■ WORK INSTRUCTIONS:
In the entries below, some lines contain "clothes"; work out how many and answer with the figure only.

■ Stored data:
· · ·
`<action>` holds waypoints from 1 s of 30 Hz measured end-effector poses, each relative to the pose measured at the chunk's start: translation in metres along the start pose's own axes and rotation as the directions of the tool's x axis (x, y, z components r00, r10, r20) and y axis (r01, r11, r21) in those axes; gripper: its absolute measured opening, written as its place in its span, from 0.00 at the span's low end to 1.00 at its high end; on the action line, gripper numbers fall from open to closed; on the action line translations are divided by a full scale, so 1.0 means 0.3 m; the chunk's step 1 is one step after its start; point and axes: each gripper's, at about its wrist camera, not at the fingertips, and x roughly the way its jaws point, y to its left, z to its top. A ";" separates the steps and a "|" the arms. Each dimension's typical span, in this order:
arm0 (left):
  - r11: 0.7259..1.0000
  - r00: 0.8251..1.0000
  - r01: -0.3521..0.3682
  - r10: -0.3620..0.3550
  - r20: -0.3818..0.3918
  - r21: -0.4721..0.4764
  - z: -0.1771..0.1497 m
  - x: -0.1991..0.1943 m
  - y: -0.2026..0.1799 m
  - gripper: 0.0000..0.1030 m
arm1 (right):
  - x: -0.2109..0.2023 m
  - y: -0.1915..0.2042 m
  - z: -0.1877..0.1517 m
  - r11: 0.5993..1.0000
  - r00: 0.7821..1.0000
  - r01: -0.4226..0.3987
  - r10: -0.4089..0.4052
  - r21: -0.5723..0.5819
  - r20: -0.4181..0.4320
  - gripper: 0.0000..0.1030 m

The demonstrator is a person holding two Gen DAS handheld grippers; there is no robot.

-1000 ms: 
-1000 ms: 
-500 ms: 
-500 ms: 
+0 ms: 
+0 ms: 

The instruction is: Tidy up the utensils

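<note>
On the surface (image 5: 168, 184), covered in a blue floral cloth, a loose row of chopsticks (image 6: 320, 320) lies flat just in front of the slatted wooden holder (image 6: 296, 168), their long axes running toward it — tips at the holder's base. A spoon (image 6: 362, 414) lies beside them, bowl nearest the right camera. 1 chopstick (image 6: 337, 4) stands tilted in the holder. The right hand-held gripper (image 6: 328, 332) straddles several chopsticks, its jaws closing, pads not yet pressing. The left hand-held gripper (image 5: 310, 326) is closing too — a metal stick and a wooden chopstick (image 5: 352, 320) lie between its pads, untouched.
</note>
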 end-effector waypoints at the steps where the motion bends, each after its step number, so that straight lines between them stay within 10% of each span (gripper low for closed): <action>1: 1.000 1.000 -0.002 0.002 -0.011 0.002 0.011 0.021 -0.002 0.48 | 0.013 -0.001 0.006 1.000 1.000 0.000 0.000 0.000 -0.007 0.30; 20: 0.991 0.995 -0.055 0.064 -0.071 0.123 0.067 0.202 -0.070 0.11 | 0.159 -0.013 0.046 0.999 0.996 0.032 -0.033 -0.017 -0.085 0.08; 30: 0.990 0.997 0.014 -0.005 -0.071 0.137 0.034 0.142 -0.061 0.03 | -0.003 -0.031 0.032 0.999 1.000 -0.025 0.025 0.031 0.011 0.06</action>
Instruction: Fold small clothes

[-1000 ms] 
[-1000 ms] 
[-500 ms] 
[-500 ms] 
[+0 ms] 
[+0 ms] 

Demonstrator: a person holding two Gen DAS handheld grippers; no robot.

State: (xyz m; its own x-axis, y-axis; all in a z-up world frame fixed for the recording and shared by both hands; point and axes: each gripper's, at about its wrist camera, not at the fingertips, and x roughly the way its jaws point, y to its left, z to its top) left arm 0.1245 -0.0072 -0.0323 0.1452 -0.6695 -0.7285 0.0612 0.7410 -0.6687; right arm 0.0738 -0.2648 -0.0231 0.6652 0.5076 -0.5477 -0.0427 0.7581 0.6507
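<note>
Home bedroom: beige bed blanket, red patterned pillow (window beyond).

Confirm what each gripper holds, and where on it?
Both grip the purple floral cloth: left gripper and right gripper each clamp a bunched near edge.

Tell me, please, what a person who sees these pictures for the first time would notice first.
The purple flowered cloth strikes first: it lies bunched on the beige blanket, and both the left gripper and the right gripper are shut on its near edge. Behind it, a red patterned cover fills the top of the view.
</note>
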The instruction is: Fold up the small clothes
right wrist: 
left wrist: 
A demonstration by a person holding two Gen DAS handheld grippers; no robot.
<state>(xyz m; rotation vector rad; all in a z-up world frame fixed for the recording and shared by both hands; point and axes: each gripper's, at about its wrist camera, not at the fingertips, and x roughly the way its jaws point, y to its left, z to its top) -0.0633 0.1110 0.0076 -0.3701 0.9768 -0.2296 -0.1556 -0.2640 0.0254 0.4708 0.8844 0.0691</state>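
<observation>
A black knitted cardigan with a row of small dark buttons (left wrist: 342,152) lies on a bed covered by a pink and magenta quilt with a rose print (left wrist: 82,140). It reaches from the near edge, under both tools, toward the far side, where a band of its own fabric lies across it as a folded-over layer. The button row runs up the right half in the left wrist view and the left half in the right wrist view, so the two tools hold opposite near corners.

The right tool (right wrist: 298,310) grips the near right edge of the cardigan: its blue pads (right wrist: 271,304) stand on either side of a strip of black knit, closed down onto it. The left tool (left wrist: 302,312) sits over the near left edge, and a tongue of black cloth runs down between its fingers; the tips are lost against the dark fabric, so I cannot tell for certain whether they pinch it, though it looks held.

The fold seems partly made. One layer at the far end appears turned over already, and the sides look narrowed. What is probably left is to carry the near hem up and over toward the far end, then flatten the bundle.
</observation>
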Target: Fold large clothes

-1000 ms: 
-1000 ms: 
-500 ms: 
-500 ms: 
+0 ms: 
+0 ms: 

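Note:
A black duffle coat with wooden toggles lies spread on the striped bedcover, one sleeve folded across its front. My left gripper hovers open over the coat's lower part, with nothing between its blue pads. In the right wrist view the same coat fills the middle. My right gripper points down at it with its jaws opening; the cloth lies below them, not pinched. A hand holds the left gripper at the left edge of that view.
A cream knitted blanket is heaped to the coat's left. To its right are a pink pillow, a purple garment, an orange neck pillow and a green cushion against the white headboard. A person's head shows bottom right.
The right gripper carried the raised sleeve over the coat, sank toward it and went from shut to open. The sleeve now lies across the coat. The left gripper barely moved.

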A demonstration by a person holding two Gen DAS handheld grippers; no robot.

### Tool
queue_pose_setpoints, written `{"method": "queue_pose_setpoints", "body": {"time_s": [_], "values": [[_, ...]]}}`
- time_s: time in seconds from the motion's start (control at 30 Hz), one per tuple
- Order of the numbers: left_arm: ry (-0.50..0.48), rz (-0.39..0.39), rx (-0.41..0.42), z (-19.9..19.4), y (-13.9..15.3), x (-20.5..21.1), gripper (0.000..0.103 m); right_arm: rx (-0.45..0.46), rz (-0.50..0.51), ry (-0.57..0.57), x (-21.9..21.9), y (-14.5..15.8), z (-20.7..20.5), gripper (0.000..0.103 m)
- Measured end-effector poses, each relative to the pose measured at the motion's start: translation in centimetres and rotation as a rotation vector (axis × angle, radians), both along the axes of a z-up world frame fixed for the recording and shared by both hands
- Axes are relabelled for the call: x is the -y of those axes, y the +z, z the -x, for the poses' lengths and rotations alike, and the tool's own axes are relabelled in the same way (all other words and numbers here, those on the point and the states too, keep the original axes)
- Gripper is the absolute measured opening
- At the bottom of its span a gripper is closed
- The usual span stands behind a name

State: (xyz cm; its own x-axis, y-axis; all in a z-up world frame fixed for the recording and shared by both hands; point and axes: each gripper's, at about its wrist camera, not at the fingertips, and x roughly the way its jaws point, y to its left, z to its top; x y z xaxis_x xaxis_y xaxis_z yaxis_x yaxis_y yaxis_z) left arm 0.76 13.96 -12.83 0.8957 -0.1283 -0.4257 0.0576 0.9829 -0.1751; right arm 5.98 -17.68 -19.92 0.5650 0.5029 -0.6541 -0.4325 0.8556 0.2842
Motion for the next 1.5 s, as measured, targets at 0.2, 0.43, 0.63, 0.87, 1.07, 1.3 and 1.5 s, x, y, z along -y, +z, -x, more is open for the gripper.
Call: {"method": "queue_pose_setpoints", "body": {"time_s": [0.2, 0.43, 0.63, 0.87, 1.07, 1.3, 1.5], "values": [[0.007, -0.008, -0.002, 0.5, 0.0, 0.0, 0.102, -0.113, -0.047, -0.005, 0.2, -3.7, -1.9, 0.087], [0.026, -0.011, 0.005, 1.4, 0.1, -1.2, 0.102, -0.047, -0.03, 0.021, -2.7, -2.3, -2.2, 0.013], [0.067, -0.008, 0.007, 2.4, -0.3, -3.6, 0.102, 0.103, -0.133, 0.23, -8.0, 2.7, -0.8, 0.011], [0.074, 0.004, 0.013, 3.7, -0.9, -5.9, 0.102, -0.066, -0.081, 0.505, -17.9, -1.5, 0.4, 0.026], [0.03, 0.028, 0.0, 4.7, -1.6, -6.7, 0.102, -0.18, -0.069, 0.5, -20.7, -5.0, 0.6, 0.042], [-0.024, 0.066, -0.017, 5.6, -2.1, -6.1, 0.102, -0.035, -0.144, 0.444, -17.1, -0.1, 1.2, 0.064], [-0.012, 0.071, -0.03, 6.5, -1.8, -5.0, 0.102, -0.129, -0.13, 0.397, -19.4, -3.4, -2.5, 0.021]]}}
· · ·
■ THE COMPLETED TASK:
3